Cincinnatus could only shrug. "They don't always do stuff on account of it makes sense. Sometimes they just do it for the sake of doin' it, you hear what I'm sayin'?"

"I hears you. I just don't think you is right," the barbecue cook answered. "What the Freedom Party does don't always make sense to us. But it always make sense to them. They gots reasons fo' what they does."

That made sense to Cincinnatus. He wished it didn't, but it did. He said, "But you don't know what those reasons are?"

"No. I don't know. I ain't been able to find out." By the way Lucullus said it, he took not knowing as a personal affront.

Cincinnatus said something he didn't want to say: "You reckon Luther Bliss knows?"

Lucullus started to answer, then checked himself. He eyed Cincinnatus with pursed lips and a slow nod. "Your mama didn't raise no fools, did she?"

"My mama-" Cincinnatus broke off. What his mother had been bore no resemblance to the husk she was these days.

"I'm sorry 'bout your mama now. That's a tough row to hoe. I didn't mean it like that," Lucullus said. Cincinnatus made himself nod, made himself not show most of what he was thinking. Lucullus went on, "I ain't talked to Bliss about none o' this business. Didn't cross my mind to. Didn't, but it damn well should have. Reckon I will next time I sees him."

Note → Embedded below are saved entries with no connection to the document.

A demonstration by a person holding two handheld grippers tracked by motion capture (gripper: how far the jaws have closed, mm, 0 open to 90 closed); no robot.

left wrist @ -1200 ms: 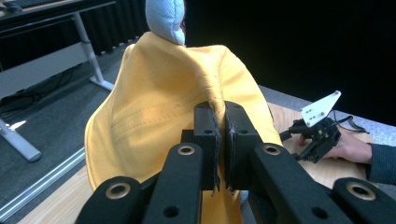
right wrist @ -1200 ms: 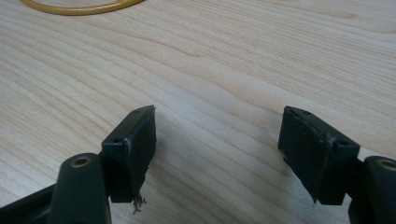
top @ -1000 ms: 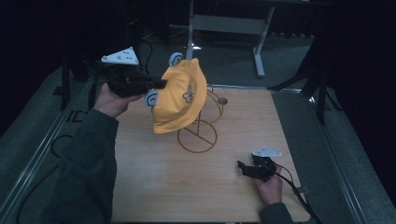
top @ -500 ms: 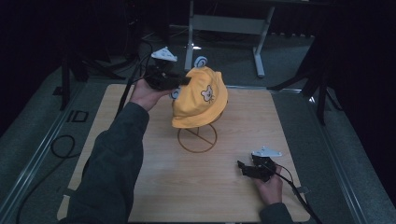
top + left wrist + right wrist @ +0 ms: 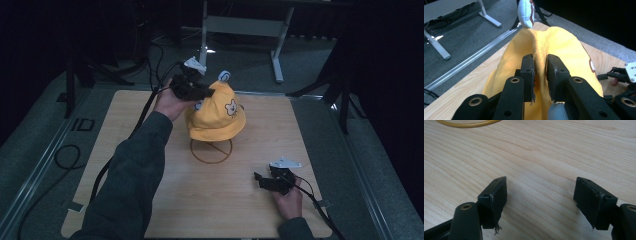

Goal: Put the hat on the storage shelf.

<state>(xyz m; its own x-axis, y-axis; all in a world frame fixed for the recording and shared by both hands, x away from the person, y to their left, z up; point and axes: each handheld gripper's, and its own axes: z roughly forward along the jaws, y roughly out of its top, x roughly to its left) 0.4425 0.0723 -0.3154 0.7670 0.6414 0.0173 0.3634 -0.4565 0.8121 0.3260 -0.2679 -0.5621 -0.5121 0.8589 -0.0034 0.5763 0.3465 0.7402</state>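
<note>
The left claw (image 5: 200,93) is clamped on a fold of the yellow hat (image 5: 216,116), its jaws pinching the fabric near the crown; a white ear (image 5: 526,13) of the hat stands just beyond the jaw tips. The hat sits atop a wire stand (image 5: 211,151) on the table (image 5: 125,115), below and right of that claw. Farther right, near the table's front, the right claw (image 5: 258,179) rests low with its jaws spread wide, holding nothing, bare wood between them.

Yellow hat (image 5: 216,116), bear print, white ears; black tongs (image 5: 539,72); pale wood table (image 5: 310,130); orange stand ring (image 5: 211,151).
</note>
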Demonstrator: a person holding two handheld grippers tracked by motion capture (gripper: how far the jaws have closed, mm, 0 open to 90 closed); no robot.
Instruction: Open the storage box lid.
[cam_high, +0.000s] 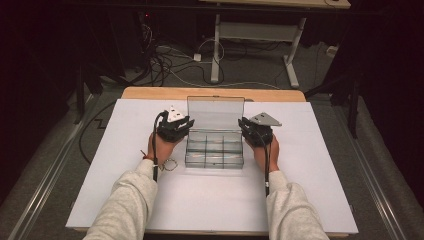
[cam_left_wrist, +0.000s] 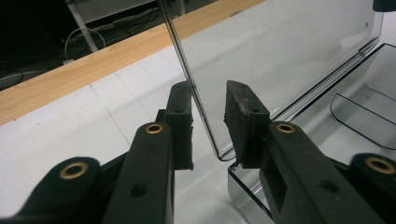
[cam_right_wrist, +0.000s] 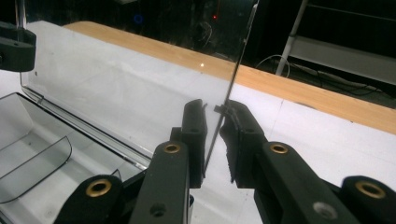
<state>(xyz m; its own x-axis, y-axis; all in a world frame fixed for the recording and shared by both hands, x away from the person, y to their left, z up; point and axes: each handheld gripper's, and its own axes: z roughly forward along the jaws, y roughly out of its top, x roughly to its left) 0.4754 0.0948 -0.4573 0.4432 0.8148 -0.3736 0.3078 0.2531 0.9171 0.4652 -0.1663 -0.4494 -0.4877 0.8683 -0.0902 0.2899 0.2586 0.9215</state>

"All right. Meanwhile-" Cincinnatus got to his feet. He was smoother at it than he had been even a few weeks earlier, and it didn't hurt so much. Little by little, he was mending, but he didn't expect to try out for a football team anytime soon. "Meanwhile, I'll be on my way."

"You take care o' yourself, you hear?" Lucullus said.

"Do my best," Cincinnatus said, which promised exactly nothing. "You be careful, too, all right?"

The barbecue cook waved that aside. "Ain't the time for nobody to be careful. Time to do what a man gotta do. If you ain't a man at a time like this, I don't reckon you is a man at all."

That gave Cincinnatus something to chew on all the way home. It was tougher and less digestible than the sandwich he'd eaten, but it too stuck to the ribs. Three airplanes buzzed high overhead: C.S. fighters on guard against U.S. bombers sneaking over the border by daylight. Bombers mostly came by night, when the danger facing them was smaller. Back East, where defenses were concentrated, day bombing was suicidal. Here, though, the country was wider and airplanes and antiaircraft guns fewer and farther between. Raiders from both sides could sometimes cross the border, drop their bombs, and scoot before the enemy hunted them down.

Cincinnatus always looked both ways before crossing the street. The cane in his right hand and the pain that never went away were reminders of what happened when he didn't. So was the brute fact that he and his father and mother remained stuck in Covington instead of being safe in Des Moines, far away from the war and from the Freedom Party.

"Hello, son," Seneca Driver said when Cincinnatus came in. The older man looked as gloomy as Cincinnatus felt.

"Hello. How's Ma?" Cincinnatus asked.

"Well, she sleepin' right now." His father sounded relieved. Cincinnatus understood that. When his mother was asleep, she wasn't getting into mischief or wandering off. She didn't do anything out of malice, or even realize what she was doing, but that was exactly the problem. Seneca went on, "How is things down to Lucullus'?"

"They're all right." Cincinnatus stopped and did a double take. "How you know I was there?"

"I ain't no hoodoo man. I ain't no Sherlock Holmes, neither," his father said. "You got barbecue sauce on your chin."

"Oh." Cincinnatus felt foolish. He pulled a rumpled handkerchief out of his pocket and dabbed at himself. Sure enough, the hankie came away orange.